Kedua, presiden Jokowi, melalui kuasa hukum, dapat mendukung pembuktian terbuka dalam ruang hukum yang sah, termasuk jika harus menghadirkan dokumen fisik di persidangan. Ini bukan kelemahan, tetapi bentuk akuntabilitas kenegaraan.
Ketiga, media dan masyarakat perlu mendidik diri untuk membedakan antara opini, bukti, dan putusan hukum. Jika tidak, demokrasi akan berubah menjadi arena tuduhan tanpa dasar. Keempat, UGM dan Kemendikbudristek dapat melakukan konferensi pers terbuka untuk menjelaskan arsip dan proses validasi ijazah secara akademik.
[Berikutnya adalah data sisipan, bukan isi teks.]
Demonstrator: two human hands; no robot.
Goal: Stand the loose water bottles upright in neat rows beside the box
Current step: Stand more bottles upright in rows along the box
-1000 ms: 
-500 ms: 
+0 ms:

Kebenaran Tidak Ditentukan oleh Opini Terbanyak
Kasus ijazah Presiden Jokowi adalah pengingat bahwa kebenaran bukan hasil polling, dan keadilan tidak bisa dibentuk oleh popularitas. Dalam demokrasi, semua orang boleh bertanya, tetapi jawaban hanya sah jika datang dari proses hukum yang objektif.
Tanggung jawab kita sebagai warga negara bukan memperkeruh suasana dengan spekulasi, tapi mendorong agar setiap klaim diuji di pengadilan, bukan di media sosial. Sebab, jika kebenaran bisa dikalahkan oleh jumlah retweet, maka bukan hanya ijazah yang palsu, tapi juga nurani publik itu sendiri.